» What you should do
Your task is to repeat the entries exactly from their first line through the line with "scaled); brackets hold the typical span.", and to stop there.

» Provided material
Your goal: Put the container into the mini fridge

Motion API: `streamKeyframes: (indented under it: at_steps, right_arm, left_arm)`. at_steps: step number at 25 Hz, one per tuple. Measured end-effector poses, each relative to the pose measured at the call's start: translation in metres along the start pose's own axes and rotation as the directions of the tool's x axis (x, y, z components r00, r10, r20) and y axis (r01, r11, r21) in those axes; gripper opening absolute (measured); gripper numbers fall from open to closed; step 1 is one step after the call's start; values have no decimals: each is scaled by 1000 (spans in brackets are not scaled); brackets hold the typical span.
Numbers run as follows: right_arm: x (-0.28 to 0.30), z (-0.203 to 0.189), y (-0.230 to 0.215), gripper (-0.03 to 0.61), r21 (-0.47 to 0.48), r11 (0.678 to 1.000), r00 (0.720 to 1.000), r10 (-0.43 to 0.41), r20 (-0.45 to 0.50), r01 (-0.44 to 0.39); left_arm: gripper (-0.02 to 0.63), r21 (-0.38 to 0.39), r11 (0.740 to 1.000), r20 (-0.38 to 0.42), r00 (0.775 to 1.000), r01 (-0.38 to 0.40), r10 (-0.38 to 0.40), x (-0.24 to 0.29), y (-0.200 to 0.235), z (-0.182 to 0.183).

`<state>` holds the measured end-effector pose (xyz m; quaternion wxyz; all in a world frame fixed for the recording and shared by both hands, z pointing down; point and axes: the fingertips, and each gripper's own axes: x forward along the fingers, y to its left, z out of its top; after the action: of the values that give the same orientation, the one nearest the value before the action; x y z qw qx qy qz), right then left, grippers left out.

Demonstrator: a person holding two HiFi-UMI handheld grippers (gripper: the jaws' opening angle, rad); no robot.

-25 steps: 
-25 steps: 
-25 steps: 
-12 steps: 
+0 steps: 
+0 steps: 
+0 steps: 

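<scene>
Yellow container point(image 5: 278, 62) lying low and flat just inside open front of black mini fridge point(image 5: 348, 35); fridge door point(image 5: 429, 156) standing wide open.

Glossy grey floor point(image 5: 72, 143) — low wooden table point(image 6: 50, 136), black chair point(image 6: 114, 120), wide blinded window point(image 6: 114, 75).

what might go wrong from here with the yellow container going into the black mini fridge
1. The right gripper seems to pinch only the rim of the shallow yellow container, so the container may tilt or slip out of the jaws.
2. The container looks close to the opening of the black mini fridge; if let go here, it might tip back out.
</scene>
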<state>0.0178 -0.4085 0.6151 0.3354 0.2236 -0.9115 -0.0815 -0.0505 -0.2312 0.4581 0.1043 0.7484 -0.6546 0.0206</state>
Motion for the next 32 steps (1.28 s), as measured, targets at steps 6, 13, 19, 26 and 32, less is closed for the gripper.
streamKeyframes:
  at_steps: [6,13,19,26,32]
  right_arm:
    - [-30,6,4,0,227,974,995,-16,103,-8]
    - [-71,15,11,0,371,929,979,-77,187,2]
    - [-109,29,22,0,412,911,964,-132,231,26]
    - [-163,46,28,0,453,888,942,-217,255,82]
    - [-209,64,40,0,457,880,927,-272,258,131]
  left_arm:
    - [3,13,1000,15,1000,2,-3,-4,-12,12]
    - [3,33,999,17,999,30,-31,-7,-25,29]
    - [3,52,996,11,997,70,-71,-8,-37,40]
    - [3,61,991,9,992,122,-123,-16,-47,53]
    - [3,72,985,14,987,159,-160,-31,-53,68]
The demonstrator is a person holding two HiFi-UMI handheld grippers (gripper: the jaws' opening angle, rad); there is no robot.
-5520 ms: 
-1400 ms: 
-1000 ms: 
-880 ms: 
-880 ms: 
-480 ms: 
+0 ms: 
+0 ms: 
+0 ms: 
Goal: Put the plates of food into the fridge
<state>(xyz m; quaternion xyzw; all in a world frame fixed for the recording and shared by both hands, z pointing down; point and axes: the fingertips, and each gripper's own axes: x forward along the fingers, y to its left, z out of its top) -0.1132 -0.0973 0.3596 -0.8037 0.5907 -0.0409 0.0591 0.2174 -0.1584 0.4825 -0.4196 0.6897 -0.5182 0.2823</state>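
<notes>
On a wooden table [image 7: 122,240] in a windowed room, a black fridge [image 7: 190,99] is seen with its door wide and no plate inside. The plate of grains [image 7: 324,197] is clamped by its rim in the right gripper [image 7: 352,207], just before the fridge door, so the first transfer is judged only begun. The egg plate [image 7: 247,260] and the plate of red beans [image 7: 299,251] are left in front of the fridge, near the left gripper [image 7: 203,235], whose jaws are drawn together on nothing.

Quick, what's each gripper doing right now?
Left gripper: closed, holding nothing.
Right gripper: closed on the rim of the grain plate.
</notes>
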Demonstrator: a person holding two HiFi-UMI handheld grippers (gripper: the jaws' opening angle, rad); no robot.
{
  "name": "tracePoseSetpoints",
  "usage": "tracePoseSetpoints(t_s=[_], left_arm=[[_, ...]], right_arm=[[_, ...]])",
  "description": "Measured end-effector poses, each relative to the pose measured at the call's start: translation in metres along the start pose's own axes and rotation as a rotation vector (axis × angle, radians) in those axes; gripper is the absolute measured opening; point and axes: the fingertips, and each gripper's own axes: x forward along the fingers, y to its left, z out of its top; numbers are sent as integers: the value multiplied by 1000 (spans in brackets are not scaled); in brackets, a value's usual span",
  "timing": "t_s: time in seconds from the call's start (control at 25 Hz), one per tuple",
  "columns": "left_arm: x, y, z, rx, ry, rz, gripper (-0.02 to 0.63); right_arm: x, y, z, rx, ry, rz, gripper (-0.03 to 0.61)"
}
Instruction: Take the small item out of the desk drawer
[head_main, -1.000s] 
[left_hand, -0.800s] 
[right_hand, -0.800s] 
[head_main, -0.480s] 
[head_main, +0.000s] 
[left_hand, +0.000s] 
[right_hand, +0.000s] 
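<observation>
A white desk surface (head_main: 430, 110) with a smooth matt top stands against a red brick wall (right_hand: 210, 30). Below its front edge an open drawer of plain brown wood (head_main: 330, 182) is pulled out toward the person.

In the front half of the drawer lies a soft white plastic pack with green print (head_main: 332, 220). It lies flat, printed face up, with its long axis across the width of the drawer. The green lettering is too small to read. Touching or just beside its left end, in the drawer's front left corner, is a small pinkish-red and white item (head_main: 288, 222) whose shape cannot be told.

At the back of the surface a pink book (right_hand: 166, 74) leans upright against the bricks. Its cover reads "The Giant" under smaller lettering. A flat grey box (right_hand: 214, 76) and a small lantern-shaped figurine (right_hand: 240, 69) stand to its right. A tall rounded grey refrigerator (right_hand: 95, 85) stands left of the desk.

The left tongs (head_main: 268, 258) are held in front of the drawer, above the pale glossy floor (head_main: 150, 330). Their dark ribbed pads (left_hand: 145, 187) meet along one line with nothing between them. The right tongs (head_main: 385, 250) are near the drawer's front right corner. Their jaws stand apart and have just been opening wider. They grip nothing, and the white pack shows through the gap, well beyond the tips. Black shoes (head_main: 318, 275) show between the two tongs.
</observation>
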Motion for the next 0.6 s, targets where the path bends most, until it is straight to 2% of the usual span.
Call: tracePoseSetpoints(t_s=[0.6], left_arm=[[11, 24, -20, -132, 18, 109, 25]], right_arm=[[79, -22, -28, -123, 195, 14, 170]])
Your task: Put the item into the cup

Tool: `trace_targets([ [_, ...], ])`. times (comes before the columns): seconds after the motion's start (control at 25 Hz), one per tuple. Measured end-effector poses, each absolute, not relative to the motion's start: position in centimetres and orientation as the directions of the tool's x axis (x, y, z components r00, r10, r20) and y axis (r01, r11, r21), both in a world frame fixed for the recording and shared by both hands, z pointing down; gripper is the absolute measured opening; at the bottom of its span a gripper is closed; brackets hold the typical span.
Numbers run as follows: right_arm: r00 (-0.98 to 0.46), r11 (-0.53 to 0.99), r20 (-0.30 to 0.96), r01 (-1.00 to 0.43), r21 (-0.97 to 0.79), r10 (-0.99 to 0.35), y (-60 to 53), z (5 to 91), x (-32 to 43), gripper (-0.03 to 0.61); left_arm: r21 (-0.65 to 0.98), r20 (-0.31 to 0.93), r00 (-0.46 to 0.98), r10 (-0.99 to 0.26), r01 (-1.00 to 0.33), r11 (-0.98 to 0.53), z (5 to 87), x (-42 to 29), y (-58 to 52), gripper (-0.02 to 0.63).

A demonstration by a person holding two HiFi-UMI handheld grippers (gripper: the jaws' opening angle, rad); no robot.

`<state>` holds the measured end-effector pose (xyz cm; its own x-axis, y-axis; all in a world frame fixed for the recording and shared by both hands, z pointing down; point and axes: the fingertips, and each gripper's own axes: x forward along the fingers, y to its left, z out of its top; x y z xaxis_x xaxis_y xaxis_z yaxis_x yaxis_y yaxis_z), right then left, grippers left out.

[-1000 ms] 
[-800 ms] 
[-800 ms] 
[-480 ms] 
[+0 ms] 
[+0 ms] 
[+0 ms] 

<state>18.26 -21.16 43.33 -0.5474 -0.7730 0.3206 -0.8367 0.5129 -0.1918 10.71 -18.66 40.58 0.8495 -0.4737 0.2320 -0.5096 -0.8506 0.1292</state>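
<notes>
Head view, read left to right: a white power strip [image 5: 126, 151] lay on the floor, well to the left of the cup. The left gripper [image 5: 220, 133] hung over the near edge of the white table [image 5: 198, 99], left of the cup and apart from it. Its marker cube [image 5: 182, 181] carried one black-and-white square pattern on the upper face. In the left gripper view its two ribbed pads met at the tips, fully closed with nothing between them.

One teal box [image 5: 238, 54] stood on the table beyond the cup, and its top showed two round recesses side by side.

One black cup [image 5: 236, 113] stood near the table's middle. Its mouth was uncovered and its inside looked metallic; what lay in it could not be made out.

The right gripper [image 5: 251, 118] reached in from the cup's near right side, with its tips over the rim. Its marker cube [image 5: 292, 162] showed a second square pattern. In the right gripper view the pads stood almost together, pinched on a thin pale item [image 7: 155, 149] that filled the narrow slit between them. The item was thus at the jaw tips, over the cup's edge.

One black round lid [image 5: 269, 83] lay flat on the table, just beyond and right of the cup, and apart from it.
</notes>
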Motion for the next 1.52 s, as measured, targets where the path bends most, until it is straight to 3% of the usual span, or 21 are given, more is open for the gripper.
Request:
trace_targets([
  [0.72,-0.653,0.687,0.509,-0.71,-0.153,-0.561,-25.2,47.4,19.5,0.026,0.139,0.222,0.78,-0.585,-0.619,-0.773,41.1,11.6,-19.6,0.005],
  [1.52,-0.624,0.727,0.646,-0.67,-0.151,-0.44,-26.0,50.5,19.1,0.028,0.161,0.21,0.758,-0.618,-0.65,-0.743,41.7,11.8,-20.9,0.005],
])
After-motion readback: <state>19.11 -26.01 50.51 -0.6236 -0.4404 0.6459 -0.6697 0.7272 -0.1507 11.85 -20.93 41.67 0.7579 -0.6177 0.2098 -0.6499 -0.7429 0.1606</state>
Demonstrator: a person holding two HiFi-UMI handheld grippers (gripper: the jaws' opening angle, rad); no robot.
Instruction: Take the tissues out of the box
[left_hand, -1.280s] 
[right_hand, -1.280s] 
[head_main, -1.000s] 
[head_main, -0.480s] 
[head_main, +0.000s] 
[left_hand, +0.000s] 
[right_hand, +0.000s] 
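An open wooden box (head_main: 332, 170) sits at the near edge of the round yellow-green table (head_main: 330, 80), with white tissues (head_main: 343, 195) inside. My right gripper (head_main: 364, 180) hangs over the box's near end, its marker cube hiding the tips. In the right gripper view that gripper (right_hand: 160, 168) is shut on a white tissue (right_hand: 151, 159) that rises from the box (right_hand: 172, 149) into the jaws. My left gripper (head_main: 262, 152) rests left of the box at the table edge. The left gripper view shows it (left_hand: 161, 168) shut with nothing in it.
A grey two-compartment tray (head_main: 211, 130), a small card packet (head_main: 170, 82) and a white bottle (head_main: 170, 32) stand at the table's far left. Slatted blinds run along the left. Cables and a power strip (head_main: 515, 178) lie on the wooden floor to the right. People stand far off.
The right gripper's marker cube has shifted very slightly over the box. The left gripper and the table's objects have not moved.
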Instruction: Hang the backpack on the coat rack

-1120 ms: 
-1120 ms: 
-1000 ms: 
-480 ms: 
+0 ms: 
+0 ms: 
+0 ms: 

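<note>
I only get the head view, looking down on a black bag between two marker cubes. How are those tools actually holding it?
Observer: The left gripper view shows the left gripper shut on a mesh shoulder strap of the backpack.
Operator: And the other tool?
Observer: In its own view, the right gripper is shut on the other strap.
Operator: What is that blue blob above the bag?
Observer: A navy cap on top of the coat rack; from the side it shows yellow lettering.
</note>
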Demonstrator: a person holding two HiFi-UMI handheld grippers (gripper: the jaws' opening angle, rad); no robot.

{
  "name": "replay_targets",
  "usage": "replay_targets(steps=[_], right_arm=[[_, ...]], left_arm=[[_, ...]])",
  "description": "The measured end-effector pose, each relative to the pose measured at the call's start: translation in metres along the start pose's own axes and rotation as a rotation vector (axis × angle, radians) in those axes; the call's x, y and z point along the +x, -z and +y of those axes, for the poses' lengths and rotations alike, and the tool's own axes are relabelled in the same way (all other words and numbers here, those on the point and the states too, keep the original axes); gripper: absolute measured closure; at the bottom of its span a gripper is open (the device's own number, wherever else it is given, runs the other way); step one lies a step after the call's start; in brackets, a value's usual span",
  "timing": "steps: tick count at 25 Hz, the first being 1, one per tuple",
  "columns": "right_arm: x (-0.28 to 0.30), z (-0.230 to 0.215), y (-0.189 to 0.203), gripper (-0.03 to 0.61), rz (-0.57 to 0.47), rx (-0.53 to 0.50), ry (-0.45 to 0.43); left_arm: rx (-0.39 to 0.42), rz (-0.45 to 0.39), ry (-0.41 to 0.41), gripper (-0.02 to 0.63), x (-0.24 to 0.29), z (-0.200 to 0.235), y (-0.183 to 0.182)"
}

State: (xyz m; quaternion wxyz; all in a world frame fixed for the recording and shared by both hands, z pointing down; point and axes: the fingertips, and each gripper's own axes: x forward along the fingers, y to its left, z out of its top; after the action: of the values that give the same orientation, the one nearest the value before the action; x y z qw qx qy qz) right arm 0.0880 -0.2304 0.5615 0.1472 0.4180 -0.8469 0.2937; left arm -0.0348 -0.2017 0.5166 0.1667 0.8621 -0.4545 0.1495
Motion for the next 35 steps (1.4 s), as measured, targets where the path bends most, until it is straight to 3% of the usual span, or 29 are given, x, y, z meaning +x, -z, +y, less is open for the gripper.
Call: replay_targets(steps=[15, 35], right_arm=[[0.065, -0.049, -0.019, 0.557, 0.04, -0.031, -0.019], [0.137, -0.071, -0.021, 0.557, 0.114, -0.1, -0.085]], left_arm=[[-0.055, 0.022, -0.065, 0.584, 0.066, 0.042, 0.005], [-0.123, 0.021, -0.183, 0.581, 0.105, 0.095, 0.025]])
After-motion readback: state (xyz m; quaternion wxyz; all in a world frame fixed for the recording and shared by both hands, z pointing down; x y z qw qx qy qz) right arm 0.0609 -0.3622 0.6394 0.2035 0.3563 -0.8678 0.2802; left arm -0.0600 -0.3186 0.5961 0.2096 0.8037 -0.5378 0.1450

» Exercise result
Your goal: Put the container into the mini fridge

Motion API: `streamKeyframes: (indented under it: at_steps, right_arm, left_arm)`. at_steps: step number at 25 Hz, one per tuple. Measured end-effector poses, each relative to the pose measured at the call's start: translation in metres along the start pose's own axes and rotation as the directions of the tool's x axis (x, y, z components r00, r10, r20) and y axis (r01, r11, r21) in those axes; gripper opening absolute (measured); gripper numbers fall from open to closed; step 1 is one step after the call's start; values have no decimals: each is scaled by 1000 (spans in brackets are not scaled); brackets hold the typical span.

The exercise requires no additional content.